REQUIRED WORK:
Take the data below and copy exactly the lines starting at the one with "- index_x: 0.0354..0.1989" and finishing at the one with "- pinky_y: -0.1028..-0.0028", both included.

RECORDS FOR PROCESSING:
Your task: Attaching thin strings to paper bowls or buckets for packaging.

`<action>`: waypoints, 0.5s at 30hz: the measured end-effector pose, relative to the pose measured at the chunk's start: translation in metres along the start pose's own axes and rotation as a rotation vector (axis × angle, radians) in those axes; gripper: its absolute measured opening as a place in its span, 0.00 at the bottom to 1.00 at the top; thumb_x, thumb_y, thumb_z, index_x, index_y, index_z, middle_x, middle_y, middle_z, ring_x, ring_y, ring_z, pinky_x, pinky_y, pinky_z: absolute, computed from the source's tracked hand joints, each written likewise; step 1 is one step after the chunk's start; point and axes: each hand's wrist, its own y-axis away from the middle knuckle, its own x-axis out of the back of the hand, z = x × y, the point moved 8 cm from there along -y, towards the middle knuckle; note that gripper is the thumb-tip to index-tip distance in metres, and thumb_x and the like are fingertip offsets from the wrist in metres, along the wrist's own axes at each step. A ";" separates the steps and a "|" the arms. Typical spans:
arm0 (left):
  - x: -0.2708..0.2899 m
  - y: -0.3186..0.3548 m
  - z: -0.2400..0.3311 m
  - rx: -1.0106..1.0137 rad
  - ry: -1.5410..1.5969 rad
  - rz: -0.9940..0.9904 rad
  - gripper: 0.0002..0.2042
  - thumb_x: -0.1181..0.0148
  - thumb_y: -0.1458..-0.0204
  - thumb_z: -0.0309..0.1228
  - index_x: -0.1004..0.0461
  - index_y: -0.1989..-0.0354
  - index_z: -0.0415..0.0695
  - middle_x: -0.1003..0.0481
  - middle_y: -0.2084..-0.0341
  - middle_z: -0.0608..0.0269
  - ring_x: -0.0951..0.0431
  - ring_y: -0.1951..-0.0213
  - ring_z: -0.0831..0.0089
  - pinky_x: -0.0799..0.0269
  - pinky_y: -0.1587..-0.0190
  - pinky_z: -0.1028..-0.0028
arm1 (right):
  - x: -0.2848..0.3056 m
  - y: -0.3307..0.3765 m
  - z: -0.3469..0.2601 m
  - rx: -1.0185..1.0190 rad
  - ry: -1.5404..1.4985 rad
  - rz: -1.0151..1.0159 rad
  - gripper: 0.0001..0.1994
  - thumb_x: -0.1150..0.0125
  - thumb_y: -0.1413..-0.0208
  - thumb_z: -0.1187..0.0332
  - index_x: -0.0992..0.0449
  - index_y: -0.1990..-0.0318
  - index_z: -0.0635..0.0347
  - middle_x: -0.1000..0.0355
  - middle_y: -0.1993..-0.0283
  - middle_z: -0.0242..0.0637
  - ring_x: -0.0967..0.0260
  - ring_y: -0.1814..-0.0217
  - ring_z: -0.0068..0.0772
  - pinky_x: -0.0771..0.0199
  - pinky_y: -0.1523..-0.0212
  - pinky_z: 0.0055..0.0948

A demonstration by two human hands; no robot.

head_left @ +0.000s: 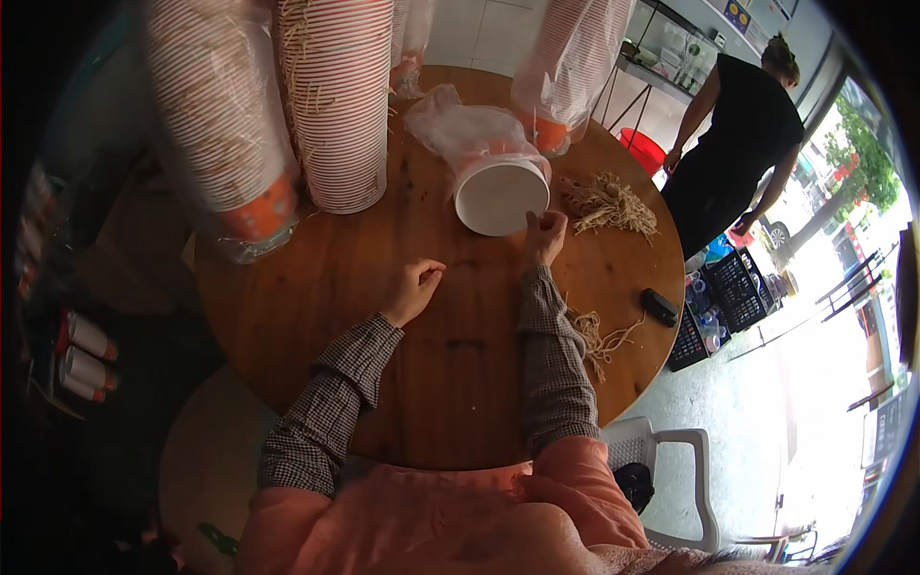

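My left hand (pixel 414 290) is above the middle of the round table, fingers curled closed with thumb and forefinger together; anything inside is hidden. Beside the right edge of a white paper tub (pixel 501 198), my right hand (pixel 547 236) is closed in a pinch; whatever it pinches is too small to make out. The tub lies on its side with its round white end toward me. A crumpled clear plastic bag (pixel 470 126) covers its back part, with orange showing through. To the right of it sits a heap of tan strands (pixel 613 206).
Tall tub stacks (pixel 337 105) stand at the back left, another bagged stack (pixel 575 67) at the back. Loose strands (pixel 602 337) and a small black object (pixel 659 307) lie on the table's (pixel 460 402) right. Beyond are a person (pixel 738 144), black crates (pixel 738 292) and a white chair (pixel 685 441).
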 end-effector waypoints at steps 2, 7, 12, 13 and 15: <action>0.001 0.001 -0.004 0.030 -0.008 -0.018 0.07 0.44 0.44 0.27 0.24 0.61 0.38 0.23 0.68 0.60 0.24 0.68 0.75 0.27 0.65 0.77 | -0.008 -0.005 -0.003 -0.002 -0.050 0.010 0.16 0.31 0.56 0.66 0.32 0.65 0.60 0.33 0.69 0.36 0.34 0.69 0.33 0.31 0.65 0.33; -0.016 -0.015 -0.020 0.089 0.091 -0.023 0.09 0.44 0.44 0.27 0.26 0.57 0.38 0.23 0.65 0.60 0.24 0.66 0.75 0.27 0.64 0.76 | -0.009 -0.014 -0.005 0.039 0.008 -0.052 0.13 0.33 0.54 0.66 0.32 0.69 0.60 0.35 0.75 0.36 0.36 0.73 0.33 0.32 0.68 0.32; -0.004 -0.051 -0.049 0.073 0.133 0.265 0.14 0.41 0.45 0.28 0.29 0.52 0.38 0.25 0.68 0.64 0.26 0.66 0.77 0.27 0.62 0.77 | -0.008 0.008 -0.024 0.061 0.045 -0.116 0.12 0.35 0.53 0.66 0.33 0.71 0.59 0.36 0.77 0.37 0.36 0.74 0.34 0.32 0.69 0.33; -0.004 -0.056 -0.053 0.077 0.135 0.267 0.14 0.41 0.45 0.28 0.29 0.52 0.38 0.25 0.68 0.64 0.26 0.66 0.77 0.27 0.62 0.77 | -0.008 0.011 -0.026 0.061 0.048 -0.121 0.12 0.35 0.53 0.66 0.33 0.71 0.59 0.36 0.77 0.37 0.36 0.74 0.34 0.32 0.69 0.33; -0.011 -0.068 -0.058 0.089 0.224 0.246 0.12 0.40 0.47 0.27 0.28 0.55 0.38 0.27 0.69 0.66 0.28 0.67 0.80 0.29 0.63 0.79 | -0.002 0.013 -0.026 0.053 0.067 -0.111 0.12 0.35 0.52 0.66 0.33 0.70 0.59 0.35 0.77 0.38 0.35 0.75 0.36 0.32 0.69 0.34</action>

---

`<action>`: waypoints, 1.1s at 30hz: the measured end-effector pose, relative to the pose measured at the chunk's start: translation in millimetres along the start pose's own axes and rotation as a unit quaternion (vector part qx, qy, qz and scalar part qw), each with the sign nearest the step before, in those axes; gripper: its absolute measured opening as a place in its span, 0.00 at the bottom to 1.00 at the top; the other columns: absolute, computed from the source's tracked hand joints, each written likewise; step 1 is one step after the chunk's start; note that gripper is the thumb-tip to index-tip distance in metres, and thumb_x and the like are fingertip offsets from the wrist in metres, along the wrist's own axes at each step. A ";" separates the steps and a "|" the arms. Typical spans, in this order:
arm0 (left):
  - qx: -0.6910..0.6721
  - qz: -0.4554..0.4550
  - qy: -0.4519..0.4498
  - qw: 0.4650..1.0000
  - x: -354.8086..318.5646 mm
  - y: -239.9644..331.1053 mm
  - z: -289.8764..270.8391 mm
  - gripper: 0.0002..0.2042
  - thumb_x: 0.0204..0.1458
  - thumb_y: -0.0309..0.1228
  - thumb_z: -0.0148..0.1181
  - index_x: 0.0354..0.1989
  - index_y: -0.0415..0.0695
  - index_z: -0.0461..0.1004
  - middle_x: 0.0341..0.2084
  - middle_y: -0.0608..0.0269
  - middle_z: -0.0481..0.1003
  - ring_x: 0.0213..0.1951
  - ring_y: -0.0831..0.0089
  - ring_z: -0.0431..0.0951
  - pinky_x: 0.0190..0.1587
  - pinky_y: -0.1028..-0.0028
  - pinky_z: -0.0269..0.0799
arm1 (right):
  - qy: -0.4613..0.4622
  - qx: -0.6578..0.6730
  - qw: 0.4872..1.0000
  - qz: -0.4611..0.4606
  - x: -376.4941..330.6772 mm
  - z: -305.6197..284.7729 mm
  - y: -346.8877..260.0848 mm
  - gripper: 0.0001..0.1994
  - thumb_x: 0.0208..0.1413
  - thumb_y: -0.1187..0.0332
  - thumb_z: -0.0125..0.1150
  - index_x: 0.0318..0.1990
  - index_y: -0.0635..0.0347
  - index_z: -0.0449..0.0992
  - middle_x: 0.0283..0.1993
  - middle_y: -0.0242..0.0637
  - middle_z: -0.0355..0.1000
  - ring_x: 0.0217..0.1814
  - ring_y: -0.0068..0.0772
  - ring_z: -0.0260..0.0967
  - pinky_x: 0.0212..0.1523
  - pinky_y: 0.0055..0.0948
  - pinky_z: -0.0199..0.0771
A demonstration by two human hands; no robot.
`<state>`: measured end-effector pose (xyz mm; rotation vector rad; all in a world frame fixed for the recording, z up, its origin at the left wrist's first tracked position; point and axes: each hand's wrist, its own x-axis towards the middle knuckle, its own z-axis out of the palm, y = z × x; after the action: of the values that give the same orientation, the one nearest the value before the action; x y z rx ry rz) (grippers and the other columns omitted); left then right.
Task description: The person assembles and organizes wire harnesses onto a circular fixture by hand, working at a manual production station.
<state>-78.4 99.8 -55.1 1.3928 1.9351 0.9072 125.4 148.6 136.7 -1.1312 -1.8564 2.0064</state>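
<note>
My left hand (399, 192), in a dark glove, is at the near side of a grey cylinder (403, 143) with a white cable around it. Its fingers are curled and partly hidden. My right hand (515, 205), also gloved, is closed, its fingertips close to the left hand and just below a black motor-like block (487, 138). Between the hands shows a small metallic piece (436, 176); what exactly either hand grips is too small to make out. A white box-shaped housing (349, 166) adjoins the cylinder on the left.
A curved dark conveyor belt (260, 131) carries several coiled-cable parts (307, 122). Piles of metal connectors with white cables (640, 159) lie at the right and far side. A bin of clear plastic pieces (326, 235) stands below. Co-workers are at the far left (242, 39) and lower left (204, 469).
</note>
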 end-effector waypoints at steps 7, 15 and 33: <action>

RESPONSE AREA:
  - index_x: 0.0354..0.1989
  - index_y: -0.0415..0.0695
  - index_z: -0.0461..0.1004
  - middle_x: 0.0341..0.2084
  - middle_y: -0.0608..0.0269
  - middle_z: -0.0481..0.1003
  - ring_x: 0.0213..0.1951
  - ring_y: -0.0831..0.0089
  - ring_z: -0.0431..0.0951
  - pinky_x: 0.0190..0.1587
  - pinky_y: -0.1028..-0.0028

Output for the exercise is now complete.